Model depicting Yap and β-catenin cooperation in hepatoblastoma. Nuclear translocation of β-catenin in the majority of hepatoblastomas occurs due to various mechanisms such as mutations in CTNNB1 or due to mutations affecting genes encoding for proteins like Axin1 and APC, which are required for β-catenin degradation. Yap nuclear translocation also is evident in a majority of these tumors; however, the mechanism remains elusive. In the nucleus, the two proteins interact with each other and either interact their respective transcription factors together in a complex or in two separate complexes as indicated to eventually dictate target genes such as cyclin D1 and c-Myc or others that are not yet identified, to lead to hepatoblastoma development and growth.

Figure 4

Wnt signaling status in various histologic subtypes of hepatoblastoma in patients.

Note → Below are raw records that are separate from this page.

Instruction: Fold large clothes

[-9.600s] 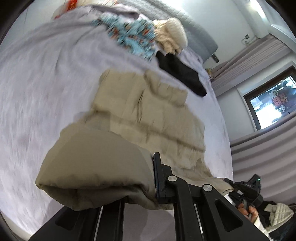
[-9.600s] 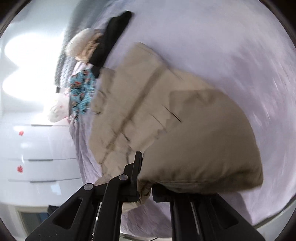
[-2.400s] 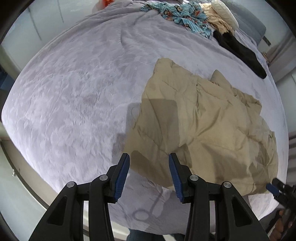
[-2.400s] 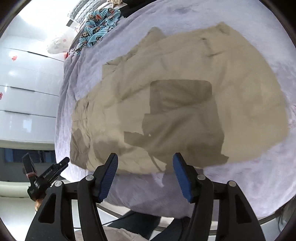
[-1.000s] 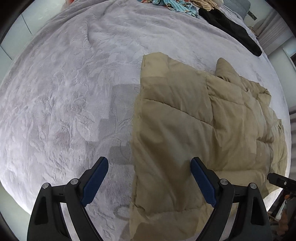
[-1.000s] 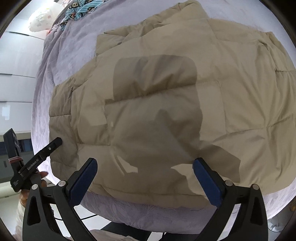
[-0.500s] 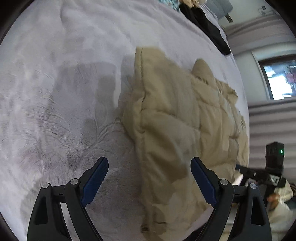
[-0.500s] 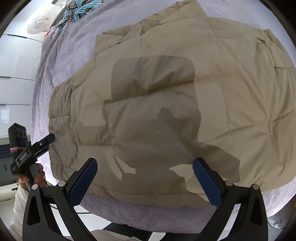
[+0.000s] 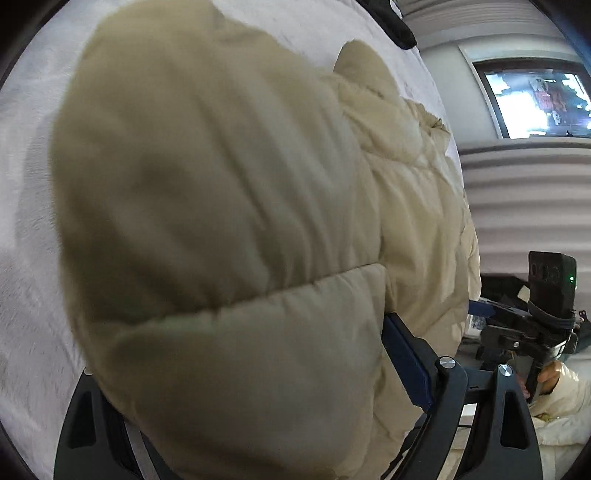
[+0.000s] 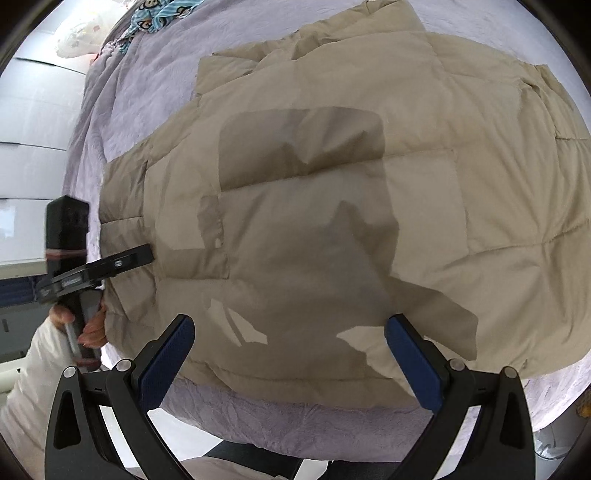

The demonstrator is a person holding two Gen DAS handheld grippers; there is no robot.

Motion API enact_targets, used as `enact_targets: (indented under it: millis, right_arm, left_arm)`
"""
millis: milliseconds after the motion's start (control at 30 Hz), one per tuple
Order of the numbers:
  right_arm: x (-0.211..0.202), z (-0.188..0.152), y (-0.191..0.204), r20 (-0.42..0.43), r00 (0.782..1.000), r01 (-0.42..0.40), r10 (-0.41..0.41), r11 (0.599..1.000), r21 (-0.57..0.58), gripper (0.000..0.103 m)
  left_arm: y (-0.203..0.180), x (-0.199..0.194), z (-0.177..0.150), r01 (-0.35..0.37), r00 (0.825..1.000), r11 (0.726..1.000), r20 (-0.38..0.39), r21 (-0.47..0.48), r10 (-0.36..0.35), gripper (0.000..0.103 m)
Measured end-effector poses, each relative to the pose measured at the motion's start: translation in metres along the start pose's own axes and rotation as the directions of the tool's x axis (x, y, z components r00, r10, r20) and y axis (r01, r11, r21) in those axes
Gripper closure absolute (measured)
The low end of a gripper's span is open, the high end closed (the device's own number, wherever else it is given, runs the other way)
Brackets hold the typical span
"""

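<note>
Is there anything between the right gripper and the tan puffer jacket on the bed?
Nothing visible. The right gripper hangs open just above the near edge of the tan puffer jacket, with only its own shadow on the fabric. The left gripper is at the jacket's left edge, well aside.

One jacket lies ahead of two hand-held grippers, left and right, on one bed; one patterned garment lies far beyond.

A home bedroom is indicated; a bed covered in lilac bedding is seen; white wardrobe doors and a window are noted.
</note>
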State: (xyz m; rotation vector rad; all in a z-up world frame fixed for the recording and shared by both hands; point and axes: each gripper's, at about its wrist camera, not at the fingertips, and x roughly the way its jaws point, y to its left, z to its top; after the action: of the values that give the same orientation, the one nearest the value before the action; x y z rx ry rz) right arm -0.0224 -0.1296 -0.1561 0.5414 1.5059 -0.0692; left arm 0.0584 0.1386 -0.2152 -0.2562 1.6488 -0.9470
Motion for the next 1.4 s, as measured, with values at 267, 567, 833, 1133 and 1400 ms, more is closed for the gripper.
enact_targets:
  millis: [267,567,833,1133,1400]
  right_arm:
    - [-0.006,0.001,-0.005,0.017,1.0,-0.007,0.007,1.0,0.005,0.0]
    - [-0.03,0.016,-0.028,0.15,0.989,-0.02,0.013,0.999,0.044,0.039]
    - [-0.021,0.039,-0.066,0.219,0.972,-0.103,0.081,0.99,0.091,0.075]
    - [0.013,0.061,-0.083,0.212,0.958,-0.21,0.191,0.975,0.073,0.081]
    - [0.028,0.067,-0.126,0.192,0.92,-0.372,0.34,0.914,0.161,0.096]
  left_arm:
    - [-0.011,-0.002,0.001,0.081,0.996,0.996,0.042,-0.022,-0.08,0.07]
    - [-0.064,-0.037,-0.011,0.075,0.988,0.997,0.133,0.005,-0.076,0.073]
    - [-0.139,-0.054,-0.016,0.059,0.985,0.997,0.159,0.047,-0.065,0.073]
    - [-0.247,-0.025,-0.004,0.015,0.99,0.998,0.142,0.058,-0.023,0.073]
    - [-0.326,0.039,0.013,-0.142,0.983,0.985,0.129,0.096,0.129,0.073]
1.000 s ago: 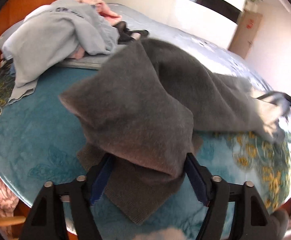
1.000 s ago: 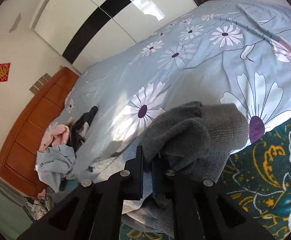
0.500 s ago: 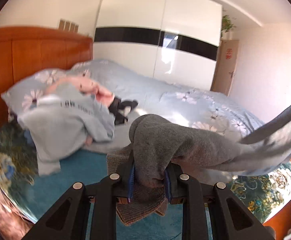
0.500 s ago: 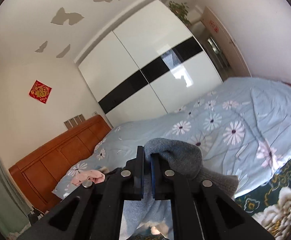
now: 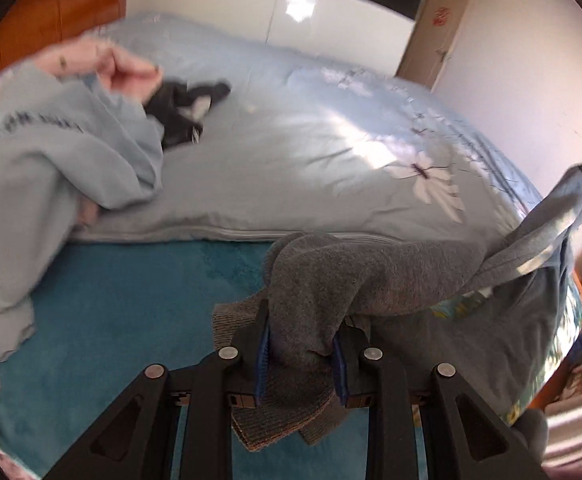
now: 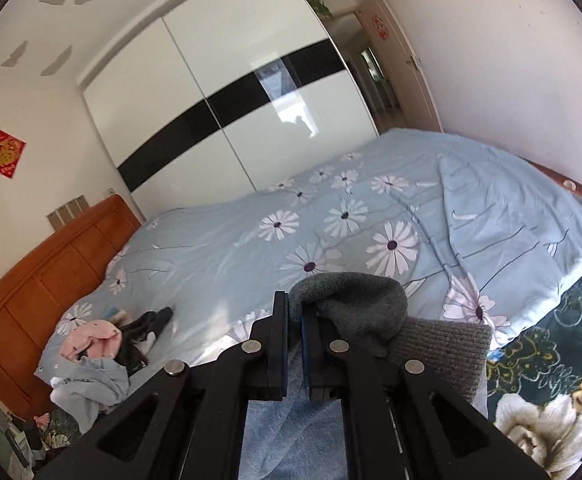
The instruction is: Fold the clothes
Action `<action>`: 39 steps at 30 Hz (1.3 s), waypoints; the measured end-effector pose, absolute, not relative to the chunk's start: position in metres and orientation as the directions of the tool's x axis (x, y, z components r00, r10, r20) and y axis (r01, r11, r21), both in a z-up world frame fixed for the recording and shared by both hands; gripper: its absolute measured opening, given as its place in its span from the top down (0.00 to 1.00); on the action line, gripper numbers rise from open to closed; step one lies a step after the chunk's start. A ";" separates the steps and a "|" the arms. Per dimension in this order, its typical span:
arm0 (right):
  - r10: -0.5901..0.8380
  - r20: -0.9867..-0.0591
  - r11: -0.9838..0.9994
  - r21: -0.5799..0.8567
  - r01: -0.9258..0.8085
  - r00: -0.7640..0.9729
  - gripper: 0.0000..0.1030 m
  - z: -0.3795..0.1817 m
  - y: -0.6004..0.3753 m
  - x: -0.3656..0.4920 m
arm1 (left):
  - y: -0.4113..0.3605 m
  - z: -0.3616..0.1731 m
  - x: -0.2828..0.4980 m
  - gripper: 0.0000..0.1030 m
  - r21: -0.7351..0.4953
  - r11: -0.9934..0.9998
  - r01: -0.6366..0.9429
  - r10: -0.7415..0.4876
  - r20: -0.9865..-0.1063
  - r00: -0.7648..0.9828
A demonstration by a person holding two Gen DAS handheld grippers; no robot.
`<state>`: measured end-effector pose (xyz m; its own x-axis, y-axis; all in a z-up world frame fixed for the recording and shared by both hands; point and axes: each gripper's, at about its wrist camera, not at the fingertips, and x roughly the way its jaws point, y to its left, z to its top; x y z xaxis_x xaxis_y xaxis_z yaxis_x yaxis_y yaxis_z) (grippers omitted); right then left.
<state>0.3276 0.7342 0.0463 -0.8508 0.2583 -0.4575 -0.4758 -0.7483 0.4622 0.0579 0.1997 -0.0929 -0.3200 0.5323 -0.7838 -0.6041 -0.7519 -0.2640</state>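
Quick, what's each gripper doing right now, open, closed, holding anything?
Left gripper: closed on the grey sweater.
Right gripper: closed on the same grey sweater.

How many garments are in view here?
4: grey knit sweater held by both grippers; light blue sweatshirt, pink garment and black garment piled by the headboard. More may be hidden.

You've got the grey knit sweater (image 5: 331, 280) bunched and lifted off the teal blanket (image 5: 111, 320), stretched rightward between both grips, ribbed hem (image 6: 443, 352) hanging by the right one, fabric draping loosely.
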 end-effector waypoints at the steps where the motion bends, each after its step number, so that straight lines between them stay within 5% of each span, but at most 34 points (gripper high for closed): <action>1: 0.259 -0.478 -0.733 0.469 -0.493 -0.840 0.95 0.035 0.745 0.312 | 0.206 -0.100 0.044 0.72 -0.280 -0.761 -0.586 0.528 -0.791 -0.308; 7: 0.282 -0.573 -0.705 0.419 -0.572 -0.769 0.95 -0.014 0.791 0.231 | 0.227 -0.130 -0.016 0.64 -0.353 -0.783 -0.511 0.537 -0.798 -0.272; 12: 0.285 -0.667 -0.709 0.338 -0.620 -0.689 0.95 -0.063 0.801 0.191 | 0.223 -0.140 -0.033 0.47 -0.386 -0.784 -0.487 0.557 -0.783 -0.277; 16: 0.265 -0.688 -0.729 0.315 -0.607 -0.675 0.93 -0.079 0.796 0.184 | 0.221 -0.138 -0.047 0.45 -0.417 -0.774 -0.476 0.579 -0.771 -0.265; 17: 0.262 -0.684 -0.737 0.313 -0.599 -0.680 0.88 -0.075 0.794 0.186 | 0.222 -0.134 -0.052 0.45 -0.435 -0.771 -0.465 0.589 -0.765 -0.261; 20: 0.255 -0.643 -0.759 0.329 -0.561 -0.722 0.38 -0.054 0.783 0.193 | 0.225 -0.120 -0.069 0.44 -0.516 -0.758 -0.399 0.633 -0.730 -0.257; 21: 0.252 -0.629 -0.767 0.335 -0.548 -0.736 0.33 -0.046 0.779 0.195 | 0.226 -0.116 -0.074 0.44 -0.535 -0.755 -0.379 0.641 -0.725 -0.253; 33: 0.282 -0.590 -0.833 0.241 -0.499 -0.757 0.32 0.002 0.723 0.304 | 0.230 -0.114 -0.093 0.42 -0.480 -0.802 -0.355 0.557 -0.816 -0.154; 39: 0.326 -0.682 -0.788 0.186 -0.587 -0.655 0.32 -0.046 0.721 0.385 | 0.239 -0.123 -0.060 0.42 -0.244 -0.788 -0.566 0.390 -0.908 -0.151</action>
<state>0.3853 0.7207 -0.0461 -0.6546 0.3260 -0.6821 -0.5866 -0.7882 0.1862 -0.0596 0.2388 -0.1227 -0.1511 0.3900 -0.9083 -0.5658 -0.7876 -0.2441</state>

A representative fetal hepatoblastoma shows the presence of nuclear and cytoplasmic β-catenin along with patchy positivity for glutamine synthetase (GS). A crowded fetal (CF) hepatoblastoma is positive for β-catenin as well as GS, which is more homogeneous. Embryonal hepatoblastoma is strongly positive for nuclear and cytoplasmic β-catenin but negative for GS. Occasional area may show some staining for GS. Small cell undifferentiated (SCU) hepatoblastoma is again strongly positive for β-catenin but completely lacks any GS staining.

Figure 5

Comparative histology of murine prenatal hepatic developmental stages and histologic subtypes of human hepatoblastoma. Hepatoblastomas are classified based on their cell composition. There is resemblance in histology of various stages of hepatic development to various subtypes of hepatoblastoma, which is dictated by the predominant cell type that arrests and expands within the tumor. Shown to the left are representative images of developing mouse liver from embryonic day 9 (E9), E11, E14, and E18. Shown to the right are the sections from patient hepatoblastomas of various subtypes including small cell undifferentiated (SCU), embryonal (Emb), crowded fetal (CF), and fetal hepatoblastoma. The middle row is a representation of the predominant cell type that exists at specific stages during normal liver development, but an arrest at specific stages of maturation leads to their expansion and enrichment to eventually contribute to a specific histology and eventually a histological subtype of hepatoblastoma.